Exercise aim: An exact transcription of every entry is required. Images are not part of it.

Records from a data source:
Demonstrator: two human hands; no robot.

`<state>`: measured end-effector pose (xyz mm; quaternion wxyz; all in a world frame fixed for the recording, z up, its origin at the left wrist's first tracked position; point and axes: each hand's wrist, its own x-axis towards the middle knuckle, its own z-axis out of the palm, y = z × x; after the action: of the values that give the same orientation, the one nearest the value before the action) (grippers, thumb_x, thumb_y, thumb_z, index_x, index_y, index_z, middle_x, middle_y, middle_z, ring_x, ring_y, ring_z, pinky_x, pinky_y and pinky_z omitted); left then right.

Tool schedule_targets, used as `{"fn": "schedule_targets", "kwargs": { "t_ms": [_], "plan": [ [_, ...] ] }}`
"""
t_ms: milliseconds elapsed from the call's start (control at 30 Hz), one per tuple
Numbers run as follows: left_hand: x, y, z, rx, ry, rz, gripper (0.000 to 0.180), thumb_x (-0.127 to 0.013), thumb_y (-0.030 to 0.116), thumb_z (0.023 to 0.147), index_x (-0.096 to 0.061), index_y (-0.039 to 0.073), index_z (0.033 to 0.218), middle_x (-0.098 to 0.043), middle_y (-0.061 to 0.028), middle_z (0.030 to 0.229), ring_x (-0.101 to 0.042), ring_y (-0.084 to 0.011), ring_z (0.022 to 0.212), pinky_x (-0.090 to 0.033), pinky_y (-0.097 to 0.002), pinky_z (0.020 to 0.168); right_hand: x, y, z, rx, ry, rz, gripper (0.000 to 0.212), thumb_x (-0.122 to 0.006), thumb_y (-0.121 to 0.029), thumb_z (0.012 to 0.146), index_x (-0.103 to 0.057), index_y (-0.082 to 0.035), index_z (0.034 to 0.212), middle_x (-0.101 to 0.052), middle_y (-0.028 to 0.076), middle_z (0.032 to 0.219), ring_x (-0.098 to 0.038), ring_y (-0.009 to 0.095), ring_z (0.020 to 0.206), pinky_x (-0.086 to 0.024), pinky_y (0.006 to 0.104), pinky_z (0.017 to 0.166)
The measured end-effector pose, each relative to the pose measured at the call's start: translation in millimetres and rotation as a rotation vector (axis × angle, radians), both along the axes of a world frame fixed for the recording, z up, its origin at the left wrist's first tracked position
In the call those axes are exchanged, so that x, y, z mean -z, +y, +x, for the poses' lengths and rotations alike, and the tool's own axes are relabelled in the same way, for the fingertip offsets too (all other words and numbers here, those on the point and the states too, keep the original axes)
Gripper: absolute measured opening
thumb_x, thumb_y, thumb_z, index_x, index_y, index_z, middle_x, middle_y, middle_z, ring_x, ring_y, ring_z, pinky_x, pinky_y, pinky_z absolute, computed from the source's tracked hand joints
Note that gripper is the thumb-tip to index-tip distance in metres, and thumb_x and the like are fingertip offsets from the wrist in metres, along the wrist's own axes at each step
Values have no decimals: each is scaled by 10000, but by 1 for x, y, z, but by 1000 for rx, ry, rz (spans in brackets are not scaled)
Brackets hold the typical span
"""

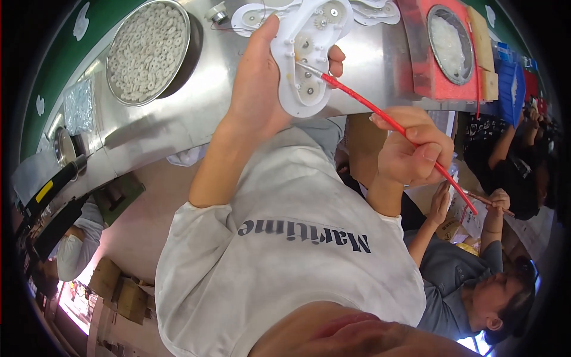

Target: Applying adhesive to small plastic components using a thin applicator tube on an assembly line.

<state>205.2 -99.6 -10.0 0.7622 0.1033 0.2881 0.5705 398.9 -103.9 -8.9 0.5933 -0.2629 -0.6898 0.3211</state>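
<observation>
My left hand (pixel 259 80) grips a white plastic gear housing (pixel 290 89) by its edge, thumb along the left side and fingertips showing at the right. Several white gears on metal pins sit in its recesses. My right hand (pixel 416 149) is closed around a thin paintbrush (pixel 364 102) with a red handle. The brush's pale tip reaches into the housing, beside the gears. A yellowish smear shows near the tip. Behind the housing lie another white housing (pixel 250 18) and a small motor (pixel 218 13) with thin wires.
On the metal table (pixel 205 101), a round metal bowl (pixel 185 53) holds many small white gears. A red box (pixel 421 53) at the right carries a bowl of whitish grease (pixel 447 44). A clear plastic bag (pixel 79 107) lies at the left. A co-worker (pixel 458 268) sits at my right.
</observation>
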Motion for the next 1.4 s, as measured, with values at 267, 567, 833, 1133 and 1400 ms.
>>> {"fn": "schedule_targets", "kwargs": {
  "t_ms": [267, 567, 833, 1133, 1400],
  "plan": [
    [3, -9, -1, -40, 67, 53, 603, -192, 464, 976, -517, 5, 1196, -638, -134, 941, -626, -206, 838, -516, -347, 731, 0, 0, -10, 84, 48, 6, 280, -313, -200, 964, -441, 26, 861, -584, 270, 608, -580, 340, 465, -512, 402, 475],
    [9, -9, -3, -73, 63, 63, 595, -187, 453, 976, -518, 10, 1194, -634, -132, 946, -619, -212, 845, -512, -338, 721, 1, -1, -5, 139, 12, -11, 266, -330, -197, 961, -432, 23, 851, -565, 257, 593, -594, 345, 471, -516, 396, 453],
    [-2, -6, -3, -119, -279, 26, 527, -418, 422, 927, -507, -14, 1208, -637, -162, 951, -636, -253, 807, -520, -352, 720, 5, 5, -11, 113, 54, 53, 270, -314, -206, 969, -424, 28, 891, -570, 275, 585, -594, 346, 464, -518, 391, 469],
    [-2, -6, -3, -126, -250, -43, 569, -240, 453, 970, -504, -4, 1182, -627, -160, 906, -630, -251, 781, -522, -369, 700, 6, 11, -19, 39, -8, 78, 288, -303, -203, 974, -433, 36, 879, -577, 273, 598, -583, 332, 447, -516, 361, 462],
    [-7, -5, -6, -141, -246, -5, 563, -201, 432, 983, -505, 4, 1188, -629, -159, 926, -633, -245, 787, -534, -366, 704, 9, 5, -16, -2, 44, 69, 307, -309, -214, 978, -447, 45, 885, -573, 275, 603, -569, 328, 432, -509, 368, 441]
  ]
}}
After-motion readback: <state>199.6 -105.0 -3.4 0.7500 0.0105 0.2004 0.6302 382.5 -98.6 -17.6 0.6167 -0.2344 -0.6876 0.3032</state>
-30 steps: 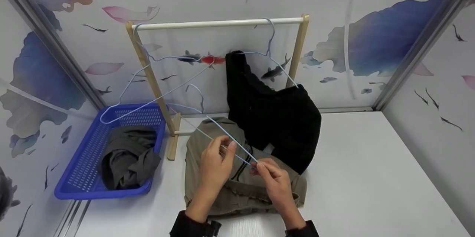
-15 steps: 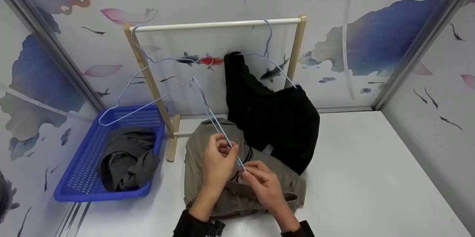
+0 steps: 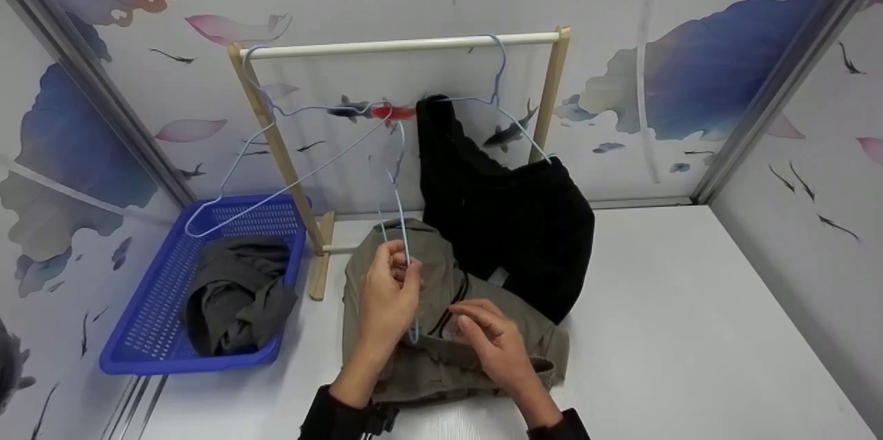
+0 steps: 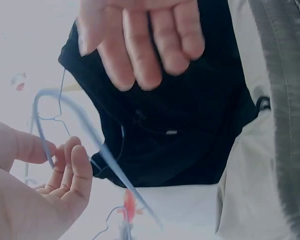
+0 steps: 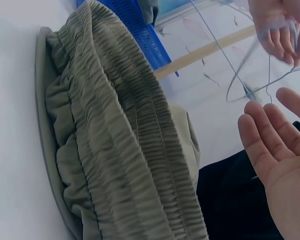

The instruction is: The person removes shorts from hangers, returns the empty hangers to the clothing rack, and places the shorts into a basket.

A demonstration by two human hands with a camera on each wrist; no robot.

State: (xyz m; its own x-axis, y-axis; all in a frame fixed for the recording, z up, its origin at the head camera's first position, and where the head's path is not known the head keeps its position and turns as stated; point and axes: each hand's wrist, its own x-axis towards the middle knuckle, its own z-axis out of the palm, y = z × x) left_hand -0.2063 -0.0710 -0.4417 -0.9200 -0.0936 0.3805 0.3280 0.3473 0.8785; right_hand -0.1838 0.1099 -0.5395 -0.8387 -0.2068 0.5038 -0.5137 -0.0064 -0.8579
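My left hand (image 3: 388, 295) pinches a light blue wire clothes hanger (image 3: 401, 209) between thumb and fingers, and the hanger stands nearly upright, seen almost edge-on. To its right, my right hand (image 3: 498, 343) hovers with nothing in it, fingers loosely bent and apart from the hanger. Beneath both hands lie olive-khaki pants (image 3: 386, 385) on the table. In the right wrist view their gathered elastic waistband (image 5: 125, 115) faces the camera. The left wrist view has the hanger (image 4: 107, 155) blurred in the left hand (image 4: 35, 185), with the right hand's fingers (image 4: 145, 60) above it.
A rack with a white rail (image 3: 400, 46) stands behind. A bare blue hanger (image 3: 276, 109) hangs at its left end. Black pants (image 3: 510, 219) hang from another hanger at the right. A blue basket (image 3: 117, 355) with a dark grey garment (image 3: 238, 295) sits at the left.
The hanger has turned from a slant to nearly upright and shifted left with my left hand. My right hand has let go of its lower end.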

Exercise output:
Demonstrator: two human hands; no robot.

`<state>`: measured end-effector pose (xyz mm; quaternion wxyz; all in a world frame fixed for the recording, z up, its origin at the left wrist's first tracked position; point and axes: each hand's wrist, its own x-axis towards the middle knuckle, its own z-axis out of the palm, y = z × x; after the action: of the values that give the same orientation, the one nearest the value before the action) (grippers, thumb_x, thumb_y, thumb_z, index_x, index_y, index_z, middle_x, middle_y, middle_z, ring_x, ring_y, ring_z, pinky_x, pinky_y and pinky_z omitted); left then right.

Tool schedule_targets, used as `{"fn": "schedule_targets", "kwargs": { "t_ms": [_], "plan": [ [_, ...] ] }}`
"""
t_ms: milliseconds elapsed from the call's start (control at 30 Hz), one per tuple
Numbers run as follows: left_hand: x, y, z, rx, ry, rz, gripper (0.000 to 0.180), thumb_x (-0.127 to 0.013), thumb_y (-0.030 to 0.116), thumb_z (0.023 to 0.147), index_x (-0.096 to 0.061), index_y (-0.039 to 0.073), index_z (0.033 to 0.218), middle_x (-0.098 to 0.043), middle_y (-0.061 to 0.028), middle_z (0.030 to 0.229), ring_x (-0.101 to 0.042), ring_y (-0.084 to 0.011), ring_z (0.022 to 0.212), pinky_x (-0.090 to 0.033), pinky_y (-0.097 to 0.002), pinky_z (0.020 to 0.168); right_hand: x, y, z, rx, ry, rz, gripper (0.000 to 0.212), thumb_x (-0.122 to 0.006), thumb_y (-0.121 to 0.029), thumb_z (0.012 to 0.146), index_x (-0.103 to 0.057), index_y (-0.082 to 0.035), index_z (0.034 to 0.212), middle_x (-0.101 to 0.052), middle_y (-0.028 to 0.076), middle_z (0.032 to 0.219), ring_x (-0.098 to 0.038), ring_y (-0.009 to 0.095), ring_z (0.020 to 0.206), pinky_x (-0.086 to 0.024), pinky_y (0.006 to 0.104), pinky_z (0.017 to 0.166)
The measured end-effector pose, each relative to the pose measured at the call's start: translation in millimetres and rotation as a rotation vector (axis × angle, radians), both along the axes of a world frame fixed for the recording, z up, its origin at the left wrist's first tracked position
In the call those axes are exchanged, so that x, y, z mean -z, +y, +x, for the poses' lengths and rotations alike, and the tool's own axes are relabelled in the same way, for the fingertip offsets too (all other words and numbers here, those on the point and the states too, keep the original axes)
Gripper: absolute measured opening
thumb_x, thumb_y, thumb_z, index_x, index_y, index_z, middle_x, middle_y, middle_z, ring_x, ring_y, ring_z, pinky_x, pinky_y, pinky_z absolute, computed from the source's tracked hand joints
Note that gripper is the thumb-tip to index-tip distance in metres, and thumb_x and the like are fingertip offsets from the wrist in metres, along the wrist's own axes at each step
Values have no decimals: each is scaled by 10000, but by 1 for x, y, z, but by 1000 for rx, ry, rz (spans in brackets are not scaled)
Brackets hold the typical span
"""


Target: Applying adhesive to small plastic components using a thin applicator tube on an assembly line.

<state>205.2 -99.6 -10.0 0.7622 0.1033 0.2881 0.5705 398.9 -103.9 -8.9 0.5933 -0.2629 -0.6898 0.3211</state>
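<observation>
My left hand (pixel 259 80) grips a white plastic gear housing (pixel 290 89) by its edge, thumb along the left side and fingertips showing at the right. Several white gears on metal pins sit in its recesses. My right hand (pixel 416 149) is closed around a thin paintbrush (pixel 364 102) with a red handle. The brush's pale tip reaches into the housing, beside the gears. A yellowish smear shows near the tip. Behind the housing lie another white housing (pixel 250 18) and a small motor (pixel 218 13) with thin wires.
On the metal table (pixel 205 101), a round metal bowl (pixel 185 53) holds many small white gears. A red box (pixel 421 53) at the right carries a bowl of whitish grease (pixel 447 44). A clear plastic bag (pixel 79 107) lies at the left. A co-worker (pixel 458 268) sits at my right.
</observation>
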Motion for the next 1.4 s, as measured, with values at 267, 567, 833, 1133 and 1400 ms.
>>> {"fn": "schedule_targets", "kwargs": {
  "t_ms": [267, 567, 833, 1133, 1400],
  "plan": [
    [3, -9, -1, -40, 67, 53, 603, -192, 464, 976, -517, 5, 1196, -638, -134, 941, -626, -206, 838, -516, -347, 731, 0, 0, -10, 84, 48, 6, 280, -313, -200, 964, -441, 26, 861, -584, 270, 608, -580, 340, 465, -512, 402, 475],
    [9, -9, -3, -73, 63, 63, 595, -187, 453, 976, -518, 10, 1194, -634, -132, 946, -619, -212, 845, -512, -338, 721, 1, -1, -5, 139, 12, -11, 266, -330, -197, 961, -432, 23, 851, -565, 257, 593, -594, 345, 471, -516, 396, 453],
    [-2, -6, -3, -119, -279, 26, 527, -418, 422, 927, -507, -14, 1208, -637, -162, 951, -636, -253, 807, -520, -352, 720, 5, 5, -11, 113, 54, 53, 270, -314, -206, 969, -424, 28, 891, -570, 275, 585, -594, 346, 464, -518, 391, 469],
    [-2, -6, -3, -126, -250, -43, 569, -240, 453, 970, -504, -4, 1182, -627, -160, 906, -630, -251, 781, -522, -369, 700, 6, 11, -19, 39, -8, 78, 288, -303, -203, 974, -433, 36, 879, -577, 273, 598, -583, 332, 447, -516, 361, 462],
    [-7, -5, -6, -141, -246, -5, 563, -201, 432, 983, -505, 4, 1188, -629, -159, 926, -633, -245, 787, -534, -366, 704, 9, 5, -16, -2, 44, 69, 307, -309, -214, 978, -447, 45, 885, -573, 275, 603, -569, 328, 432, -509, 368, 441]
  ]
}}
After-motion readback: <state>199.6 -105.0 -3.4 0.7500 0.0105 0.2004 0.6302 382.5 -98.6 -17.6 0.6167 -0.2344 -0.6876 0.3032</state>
-30 steps: 
-15 steps: 
+0 steps: 
+0 steps: 
+0 steps: 

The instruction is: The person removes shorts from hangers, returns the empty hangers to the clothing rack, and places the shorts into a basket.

A demonstration by two human hands with a camera on each wrist; no robot.

State: (xyz m; its own x-axis, y-axis; all in a frame fixed for the recording, z up, its origin at the head camera's first position, and where the head's path is not known the head keeps its position and turns as stated; point and axes: each hand's wrist, its own x-axis towards the middle knuckle, its own z-axis out of the palm, y = z × x) left_hand -0.2063 -0.0710 -0.4417 -0.9200 -0.0936 0.3805 0.3280 0.3473 0.8785; right_hand -0.1838 0.1099 -0.5395 -0.8387 -0.2068 0.5038 -0.5137 -0.0064 -0.8579
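My left hand (image 3: 388, 295) pinches a light blue wire clothes hanger (image 3: 401, 209) between thumb and fingers, and the hanger stands nearly upright, seen almost edge-on. To its right, my right hand (image 3: 498, 343) hovers with nothing in it, fingers loosely bent and apart from the hanger. Beneath both hands lie olive-khaki pants (image 3: 386, 385) on the table. In the right wrist view their gathered elastic waistband (image 5: 125, 115) faces the camera. The left wrist view has the hanger (image 4: 107, 155) blurred in the left hand (image 4: 35, 185), with the right hand's fingers (image 4: 145, 60) above it.
A rack with a white rail (image 3: 400, 46) stands behind. A bare blue hanger (image 3: 276, 109) hangs at its left end. Black pants (image 3: 510, 219) hang from another hanger at the right. A blue basket (image 3: 117, 355) with a dark grey garment (image 3: 238, 295) sits at the left.
The hanger has turned from a slant to nearly upright and shifted left with my left hand. My right hand has let go of its lower end.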

The exercise is finished and nothing remains.